Henry si portò una mano alla bocca, ricacciando indietro un conato e, disgustato, voltò il capo.
Il tanfo di morte e sudiciume stava, giorno dopo giorno, saturando l’aria, rendendo quasi impossibile respirare; fuori le mura, oltre la distesa di terra mista a sabbia, gli uomini di William e Robert continuavano il loro assedio, attendendo senza fretta una mossa del fratello minore, consapevoli che, prima o poi, quella roccaforte circondata in buona parte dal mare si sarebbe rivelata la loro arma vincente: non c’era alcune via d’uscita da quei cunicoli sotterranei, nessuna flotta per prendere il largo e affrontare il mare in quel periodo ostile a chiunque provasse a solcarlo.

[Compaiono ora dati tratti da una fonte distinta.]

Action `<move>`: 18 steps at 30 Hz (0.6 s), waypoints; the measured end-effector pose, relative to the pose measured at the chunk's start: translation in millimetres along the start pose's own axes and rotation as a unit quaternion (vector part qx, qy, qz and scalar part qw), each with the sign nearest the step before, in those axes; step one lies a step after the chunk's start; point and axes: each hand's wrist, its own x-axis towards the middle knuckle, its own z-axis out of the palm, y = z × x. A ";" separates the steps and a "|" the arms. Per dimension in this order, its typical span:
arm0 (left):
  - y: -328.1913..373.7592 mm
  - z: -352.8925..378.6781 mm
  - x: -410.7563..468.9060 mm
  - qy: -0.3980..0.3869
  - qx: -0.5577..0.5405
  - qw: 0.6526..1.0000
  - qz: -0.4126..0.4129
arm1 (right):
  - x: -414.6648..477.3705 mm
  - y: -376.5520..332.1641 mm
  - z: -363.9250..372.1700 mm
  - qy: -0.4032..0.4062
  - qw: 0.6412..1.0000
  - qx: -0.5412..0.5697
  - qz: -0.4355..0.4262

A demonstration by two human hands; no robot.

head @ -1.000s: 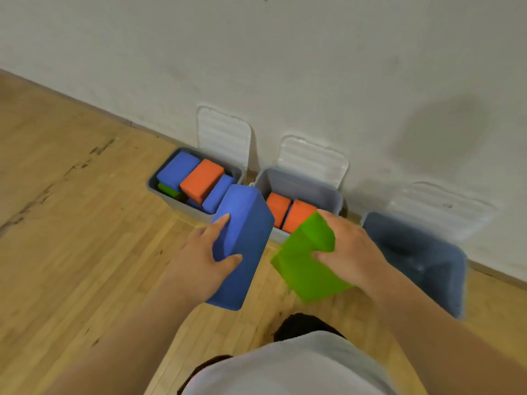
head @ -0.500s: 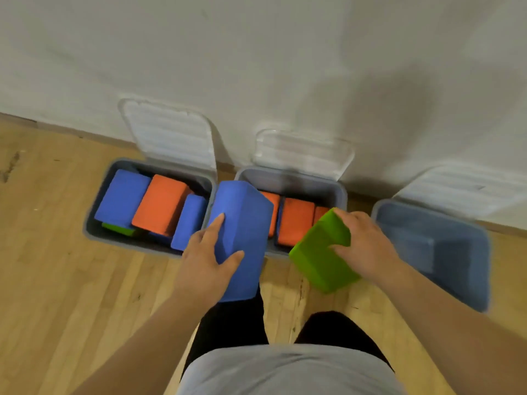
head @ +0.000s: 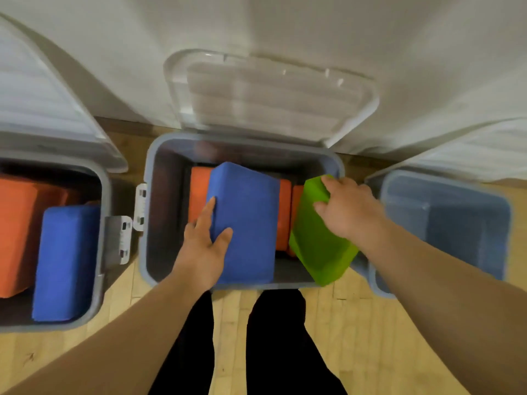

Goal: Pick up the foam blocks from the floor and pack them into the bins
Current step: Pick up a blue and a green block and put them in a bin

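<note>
My left hand (head: 204, 246) grips a large blue foam block (head: 246, 223) over the middle grey bin (head: 154, 166), above the orange blocks (head: 199, 189) lying inside it. My right hand (head: 346, 208) holds a green foam block (head: 319, 246), tilted over that bin's right edge. The left bin (head: 104, 195) holds an orange block (head: 17, 223) and a blue block (head: 65, 260). The right bin (head: 445, 223) shows no blocks inside.
All three bins stand on the wooden floor (head: 356, 323) against a white wall (head: 285, 24), each with a clear lid (head: 271, 95) leaning back on the wall. My legs in black trousers (head: 273, 346) stand just before the middle bin.
The view has closed in on the bins. Both hands have carried their blocks forward, from in front of the bins to over the middle bin.
</note>
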 end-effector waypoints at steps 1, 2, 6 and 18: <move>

Per giorni e giorni si era cercata una soluzione, un modo per contrastare i trabucchi e le catapulte posizionate non lontano delle sponde dell'acqua; per giorni il minore dei figli del Conquistatore aveva sperato di riuscire a tener testa agli uomini accampati in tende disposte in file ordinate, ma con il passare del tempo la speranza stava diventando sempre più flebile. Henry era divenuto un topo in trappola e, in meno di tre settimane, la mancanza d’acqua potabile stava mettendo in ginocchio tutti loro; numerosi soldati erano già periti a causa della dissenteria, molti altri iniziavano ad avere problemi di malnutrizione e persino i più leali nobili, da sempre alleati di Henry, stavano iniziando a dare segni di cedimento. Da qualche giorno, corpi senza vita avevano iniziato ad ammassarsi negli angoli più tetri della fortezza, dati alle fiamme dopo essere stati cosparsi con pece nera come la notte più buia. Il sol ricordo di quelle immagini e del nauseabondo odore di morte misto a bruciato provocò ad Henry un secondo conato.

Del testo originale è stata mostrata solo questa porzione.